The MUSEUM LEATHER COMPANY is a subsidiary of Leather UnLimited. The company was created in the early 2000’s specifically to work in the museum gift shop market.  We wanted to offer our unusual raised embossed work to the museums using both our own designs in our readymade collections and a bespoke service using motifs from the particular museum’s collection. Our rather special work lends itself very well to the intricacies of the designs we work with creating very elegant gifts. We worked in this market earlier under our original name of Ambika.

Leather Unlimited is a small fair trade company based in Central London. Our principal activity is the production of handmade leather goods and leather boxes in Bangladesh, using the special skills of our artisan groups to create colourful, well made products.

The company started life as Ambika Ltd in 1986 when three women, including our MD Claire Weldon, decided to help Third World women in Kenya, Zimbabwe, Chile and Bangladesh earn a living making their traditional handcrafts so they could support their families. We have done this by giving them design input, quality guidance and marketing their products in the wider world.

Since mid-1988, when Claire Weldon first went to Bangladesh, we have focused on working there having realised that one can spread oneself too thin. Our partner there was a well established NGO    (non-governmental organisation), BRAC. We sold their indigenous embroidery known as Nakshe Kantha, leather goods and other artefacts at the start. Now we are now more or less completely specialised in leather goods. Again we decided to concentrate on goods we love and feel we can therefore sell.

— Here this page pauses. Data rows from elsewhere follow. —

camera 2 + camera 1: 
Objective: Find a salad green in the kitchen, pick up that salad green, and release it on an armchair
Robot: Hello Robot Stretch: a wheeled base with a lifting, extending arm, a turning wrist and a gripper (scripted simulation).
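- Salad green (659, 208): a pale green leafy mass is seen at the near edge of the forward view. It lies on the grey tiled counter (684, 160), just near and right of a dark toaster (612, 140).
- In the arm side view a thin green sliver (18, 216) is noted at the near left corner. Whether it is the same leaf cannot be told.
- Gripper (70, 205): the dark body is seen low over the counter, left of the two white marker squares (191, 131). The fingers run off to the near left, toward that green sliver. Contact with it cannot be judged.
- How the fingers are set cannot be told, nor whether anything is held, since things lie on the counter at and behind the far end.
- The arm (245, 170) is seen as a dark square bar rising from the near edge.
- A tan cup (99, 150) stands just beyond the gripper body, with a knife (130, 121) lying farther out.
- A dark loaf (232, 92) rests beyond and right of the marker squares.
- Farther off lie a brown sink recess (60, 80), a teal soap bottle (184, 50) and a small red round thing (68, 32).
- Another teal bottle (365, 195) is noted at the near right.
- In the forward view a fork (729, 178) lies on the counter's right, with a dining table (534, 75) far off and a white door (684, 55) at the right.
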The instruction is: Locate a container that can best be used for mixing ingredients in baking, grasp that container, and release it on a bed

We changed our name in 2001 to reflect the markets we work in and also to get away from a totally ethnic name, which we felt possibly devalued the quality of the products we offer. Since then our partner is Martin Rodrigues, who is one of the minority Roman Catholic community in Bangladesh who having worked for BRAC for many years, founded his own company to look after our interests in Bangladesh.

Our aim is to constantly improve the products we sell and to this end we have worked hard with our suppliers year on year. We feel our products can stand alongside the best handmade products in their field these days.  Several tens of families are now supported by our work and this enables the workers not only to feed their families, but to help educate some children.  We hope the knock on effect of this will be progress in the next generation. There is no government funded education, health care or unemployment benefit in Bangladesh.

Our workers are very skilled and work in small workshops, some specialising in particular work. Every process is done by hand despite our efforts to modernise their methods!